--- TASK TO COMPLETE ---
Provide an exact copy of the data, excluding the images.

--- RAW DATA ---
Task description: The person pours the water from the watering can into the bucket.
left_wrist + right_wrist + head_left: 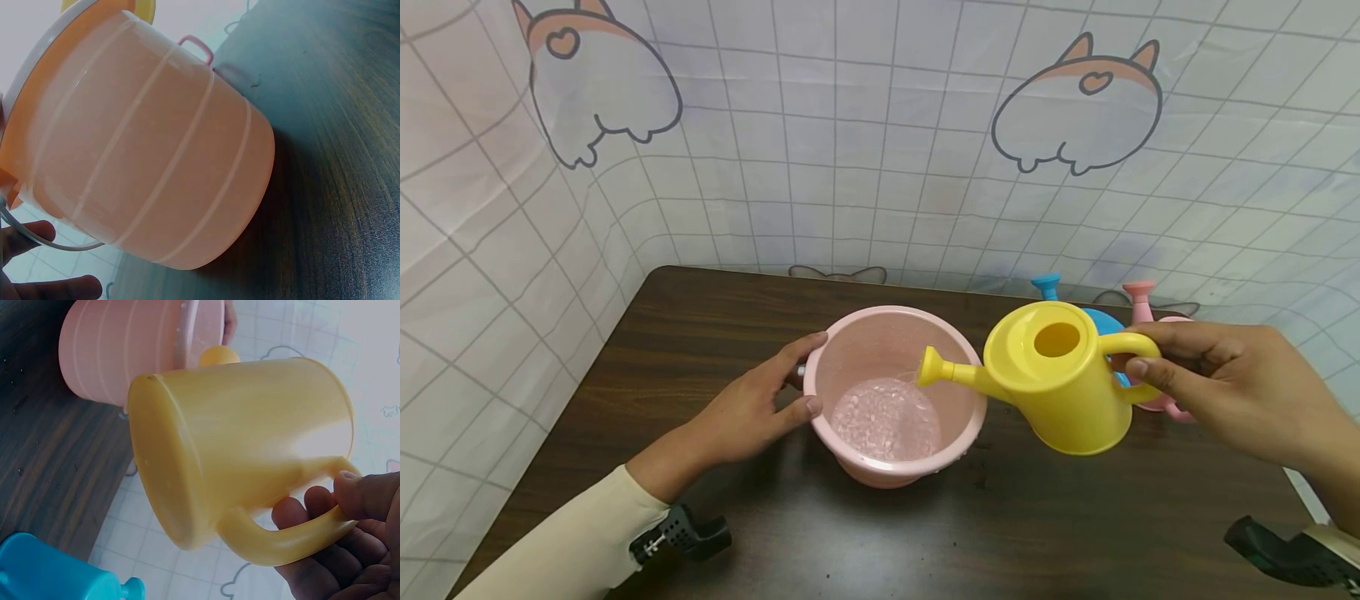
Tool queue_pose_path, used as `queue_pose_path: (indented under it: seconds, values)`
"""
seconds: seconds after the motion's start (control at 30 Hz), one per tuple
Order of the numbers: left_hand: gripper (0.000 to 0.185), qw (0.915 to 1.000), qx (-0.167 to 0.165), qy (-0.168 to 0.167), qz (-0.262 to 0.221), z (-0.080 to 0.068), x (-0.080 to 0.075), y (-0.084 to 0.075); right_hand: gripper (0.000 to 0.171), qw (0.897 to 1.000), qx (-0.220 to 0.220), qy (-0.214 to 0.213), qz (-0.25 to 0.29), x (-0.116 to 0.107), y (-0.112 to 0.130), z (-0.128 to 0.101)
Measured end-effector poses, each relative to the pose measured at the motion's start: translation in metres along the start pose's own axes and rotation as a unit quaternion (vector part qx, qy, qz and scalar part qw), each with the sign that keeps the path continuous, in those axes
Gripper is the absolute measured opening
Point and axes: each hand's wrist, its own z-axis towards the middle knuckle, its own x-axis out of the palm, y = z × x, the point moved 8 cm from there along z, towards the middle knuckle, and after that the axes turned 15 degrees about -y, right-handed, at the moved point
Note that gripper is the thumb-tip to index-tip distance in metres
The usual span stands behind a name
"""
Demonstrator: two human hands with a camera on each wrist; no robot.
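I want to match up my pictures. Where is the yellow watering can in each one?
Head: yellow watering can right of middle, held by the right hand, spout over the pink bucket.
Left wrist: only a yellow sliver at the top, behind the bucket.
Right wrist: fills the middle.
Shared landmark: the pink bucket.

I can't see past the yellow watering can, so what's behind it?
Behind the yellow watering can, a blue watering can and a pink one stand on the table; only spouts and edges show, their bodies hidden.
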Motion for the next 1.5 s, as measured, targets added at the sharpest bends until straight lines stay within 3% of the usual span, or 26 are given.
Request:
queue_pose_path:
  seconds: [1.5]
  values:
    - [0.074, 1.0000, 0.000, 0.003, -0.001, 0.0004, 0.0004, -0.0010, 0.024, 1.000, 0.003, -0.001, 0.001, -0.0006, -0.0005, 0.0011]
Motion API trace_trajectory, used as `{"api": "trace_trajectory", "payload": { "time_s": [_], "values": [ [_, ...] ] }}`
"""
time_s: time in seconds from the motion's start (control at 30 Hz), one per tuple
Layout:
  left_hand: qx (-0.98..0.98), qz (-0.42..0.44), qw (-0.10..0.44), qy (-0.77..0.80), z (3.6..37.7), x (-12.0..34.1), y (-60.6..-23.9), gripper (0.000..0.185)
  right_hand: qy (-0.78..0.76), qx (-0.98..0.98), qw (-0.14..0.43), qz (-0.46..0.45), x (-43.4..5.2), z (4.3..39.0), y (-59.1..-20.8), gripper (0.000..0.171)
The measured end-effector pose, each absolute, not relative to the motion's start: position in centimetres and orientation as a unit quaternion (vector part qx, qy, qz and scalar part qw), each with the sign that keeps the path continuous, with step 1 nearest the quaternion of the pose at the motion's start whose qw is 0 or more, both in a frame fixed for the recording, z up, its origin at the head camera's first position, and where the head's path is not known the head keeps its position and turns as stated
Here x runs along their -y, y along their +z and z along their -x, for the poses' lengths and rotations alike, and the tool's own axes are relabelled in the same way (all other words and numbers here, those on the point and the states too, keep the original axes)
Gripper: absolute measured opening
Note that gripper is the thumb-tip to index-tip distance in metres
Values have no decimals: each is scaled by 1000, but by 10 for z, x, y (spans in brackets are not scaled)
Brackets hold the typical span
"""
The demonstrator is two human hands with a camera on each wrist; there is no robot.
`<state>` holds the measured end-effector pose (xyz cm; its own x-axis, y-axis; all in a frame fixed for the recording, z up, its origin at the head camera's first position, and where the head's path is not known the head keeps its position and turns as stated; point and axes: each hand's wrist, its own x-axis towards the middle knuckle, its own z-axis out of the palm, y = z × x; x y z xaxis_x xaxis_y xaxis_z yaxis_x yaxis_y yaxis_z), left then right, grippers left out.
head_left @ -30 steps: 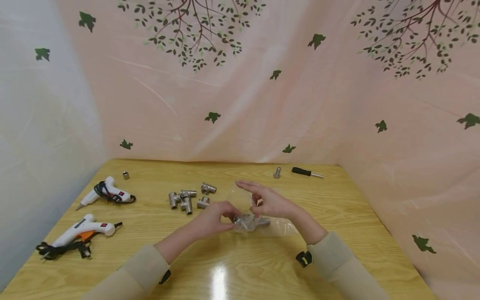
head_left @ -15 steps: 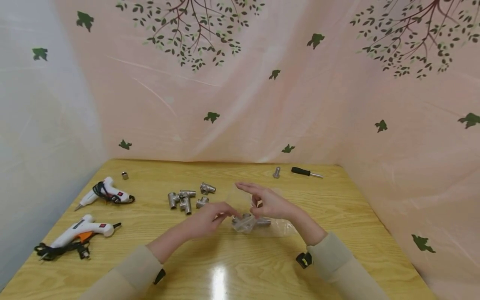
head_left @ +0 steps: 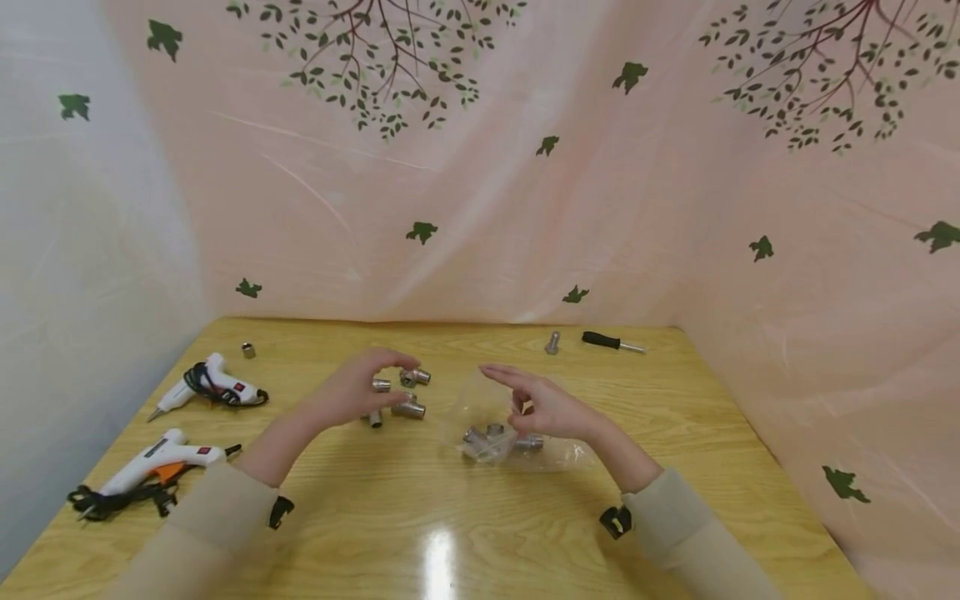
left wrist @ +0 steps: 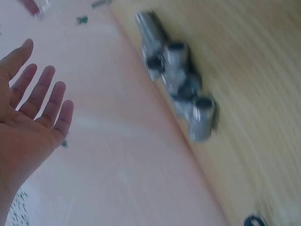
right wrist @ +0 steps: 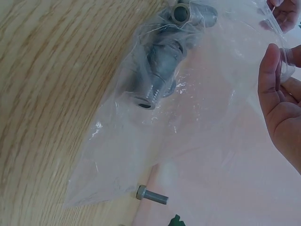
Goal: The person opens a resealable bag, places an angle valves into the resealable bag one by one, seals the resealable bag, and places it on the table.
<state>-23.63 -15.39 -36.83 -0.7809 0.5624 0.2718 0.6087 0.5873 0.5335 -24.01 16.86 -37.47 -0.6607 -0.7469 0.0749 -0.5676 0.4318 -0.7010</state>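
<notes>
Right hand (head_left: pixel 551 410) pinches a crinkly clear plastic bag (right wrist: pixel 188 117) of grey metal fittings (right wrist: pixel 160 66); left hand (head_left: pixel 352 392), fingers seemingly spread, holds nothing.

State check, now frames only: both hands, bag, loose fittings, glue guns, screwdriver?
left hand: open, above loose fittings
right hand: pinching bag edge
plastic bag: lying flat, fittings inside
loose fittings: clustered on table
glue guns: lying, cords bundled
screwdriver: lying untouched

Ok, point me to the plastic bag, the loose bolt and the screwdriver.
plastic bag (right wrist: pixel 197 122): right wrist view, on its clear flat middle.
loose bolt (head_left: pixel 552 342): head view, on its shank, far side of the table.
screwdriver (head_left: pixel 602 340): head view, on its black handle.
</notes>
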Motion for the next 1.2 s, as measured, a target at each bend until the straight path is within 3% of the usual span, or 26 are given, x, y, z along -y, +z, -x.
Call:
{"api": "trace_trajectory", "payload": {
  "time_s": [0.23, 0.43, 0.83, 1.2],
  "values": [
    [909, 291, 2, -297, 264, 197, -371, 56, -359, -839, 123, 389, -172, 240, -379, 76],
    [924, 278, -15, -264, 281, 224, -389, 54, -359, -838, 122, 393, -175, 242, -382, 76],
    [924, 239, -99, -280, 291, 258, -422, 51, -349, -838, 116, 403, -174, 242, -383, 74],
    [916, 262, -98, -289, 296, 265, -441, 36, -343, -840, 117, 403, -175, 242, -382, 73]
  ]
}}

--- ANSWER FOR THIS EXERCISE ---
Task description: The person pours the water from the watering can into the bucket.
left_wrist + right_wrist + head_left: 
Tool queue_pose_path, used as `queue_pose_path: (indented under it: seconds, values)`
"""
seconds: seconds after the motion's start (control at 30 Hz), one per tuple
Order of the numbers: left_hand: gripper (0.000 to 0.185), qw (0.915 to 1.000), qx (-0.167 to 0.165), qy (-0.168 to 0.167), qz (-0.262 to 0.221), z (-0.080 to 0.068), x (-0.080 to 0.075), y (-0.084 to 0.075); right_hand: gripper (0.000 to 0.171), qw (0.897 to 1.000), qx (-0.220 to 0.220), qy (-0.214 to 0.213), qz (-0.25 to 0.29), x (-0.116 to 0.107), y (-0.112 to 0.130), z (-0.128 to 0.101)
Measured end-effector poses, each relative to the pose measured at the motion's start: translation in metres along the start pose's own axes and rotation as a unit quaternion (vector part qx, qy, qz and scalar part qw), each with the sign that keeps the path continuous, in those axes
Gripper is the absolute measured opening
Point and axes: each hand's wrist, its own z-axis towards the middle knuckle, its own x-axis out of the palm, y = z × x, the point moved 8 cm from there along z, towards the middle knuckle, and after that the axes turned 15 degrees about -y, right-handed, at the moved point
Note that gripper is the thumb-tip to index-tip distance in metres
The usual span stands behind a name
"""
Demonstrator: two human hands with a camera on each wrist; no robot.
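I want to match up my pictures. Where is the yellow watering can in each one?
Head: yellow watering can right of middle, held by the right hand, spout over the pink bucket.
Left wrist: only a yellow sliver at the top, behind the bucket.
Right wrist: fills the middle.
Shared landmark: the pink bucket.

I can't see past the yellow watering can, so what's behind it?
Behind the yellow watering can, a blue watering can and a pink one stand on the table; only spouts and edges show, their bodies hidden.
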Motion for the next 1.5 s, as measured, targets added at the sharpest bends until straight lines stay within 3% of the usual span, or 26 are given.
Request:
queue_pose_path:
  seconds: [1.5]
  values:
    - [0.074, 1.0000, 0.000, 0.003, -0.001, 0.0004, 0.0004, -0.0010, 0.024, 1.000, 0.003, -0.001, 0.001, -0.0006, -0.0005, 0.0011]
Motion API trace_trajectory, used as `{"api": "trace_trajectory", "payload": { "time_s": [_], "values": [ [_, ...] ] }}`
"""
time_s: time in seconds from the motion's start (control at 30 Hz), one per tuple
Layout:
  left_hand: qx (-0.98..0.98), qz (-0.42..0.44), qw (-0.10..0.44), qy (-0.77..0.80), z (3.6..37.7), x (-12.0..34.1), y (-60.6..-23.9), gripper (0.000..0.185)
  right_hand: qy (-0.78..0.76), qx (-0.98..0.98), qw (-0.14..0.43), qz (-0.46..0.45), x (-43.4..5.2), z (4.3..39.0), y (-59.1..-20.8), gripper (0.000..0.171)
The measured end-effector pose, each absolute, not relative to the motion's start: position in centimetres and orientation as a unit quaternion (vector part qx, qy, qz and scalar part qw), each with the sign that keeps the path continuous, with step 1 nearest the quaternion of the pose at the motion's start whose qw is 0 or more, both in a frame fixed for the recording, z up, its origin at the head camera's first position, and where the head's path is not known the head keeps its position and turns as stated
Here x runs along their -y, y along their +z and z along their -x, for the poses' lengths and rotations alike, and the tool's own axes are relabelled in the same way (all other words and numbers here, those on the point and the states too, keep the original axes)
Gripper: absolute measured opening
Note that gripper is the thumb-tip to index-tip distance in metres
Values have no decimals: each is scaled by 1000, but by 10 for z, x, y (spans in brackets are not scaled)
Brackets hold the typical span
"""
The demonstrator is two human hands with a camera on each wrist; there is no robot.
`<state>` holds the measured end-effector pose (xyz cm; its own x-axis, y-axis; all in a frame fixed for the recording, z up, its origin at the head camera's first position, and where the head's path is not known the head keeps its position and turns as stated; point and axes: each hand's wrist, its own x-axis towards the middle knuckle, its own z-axis out of the palm, y = z × x; x y z xaxis_x xaxis_y xaxis_z yaxis_x yaxis_y yaxis_z), left then right, grippers left out.
head_left @ -30 steps: 
head_left @ -15 steps: 
head_left @ +0 steps: 
left wrist @ +0 steps: 
right wrist @ +0 steps: 
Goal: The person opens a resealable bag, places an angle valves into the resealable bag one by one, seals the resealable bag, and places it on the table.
<state>-23.63 -15.39 -36.83 -0.7809 0.5624 0.2718 0.6087 0.5873 0.5335 -24.01 16.86 -37.47 -0.6607 -0.7469 0.0749 -0.5676 0.4318 -0.7010</state>
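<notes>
Right hand (head_left: pixel 551 410) pinches a crinkly clear plastic bag (right wrist: pixel 188 117) of grey metal fittings (right wrist: pixel 160 66); left hand (head_left: pixel 352 392), fingers seemingly spread, holds nothing.

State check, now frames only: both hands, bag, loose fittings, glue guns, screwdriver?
left hand: open, above loose fittings
right hand: pinching bag edge
plastic bag: lying flat, fittings inside
loose fittings: clustered on table
glue guns: lying, cords bundled
screwdriver: lying untouched

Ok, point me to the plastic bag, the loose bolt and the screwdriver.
plastic bag (right wrist: pixel 197 122): right wrist view, on its clear flat middle.
loose bolt (head_left: pixel 552 342): head view, on its shank, far side of the table.
screwdriver (head_left: pixel 602 340): head view, on its black handle.
</notes>
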Motion for the next 1.2 s, as measured, a target at each bend until the straight path is within 3% of the usual span, or 26 are given, x, y, z along -y, +z, -x.
Call:
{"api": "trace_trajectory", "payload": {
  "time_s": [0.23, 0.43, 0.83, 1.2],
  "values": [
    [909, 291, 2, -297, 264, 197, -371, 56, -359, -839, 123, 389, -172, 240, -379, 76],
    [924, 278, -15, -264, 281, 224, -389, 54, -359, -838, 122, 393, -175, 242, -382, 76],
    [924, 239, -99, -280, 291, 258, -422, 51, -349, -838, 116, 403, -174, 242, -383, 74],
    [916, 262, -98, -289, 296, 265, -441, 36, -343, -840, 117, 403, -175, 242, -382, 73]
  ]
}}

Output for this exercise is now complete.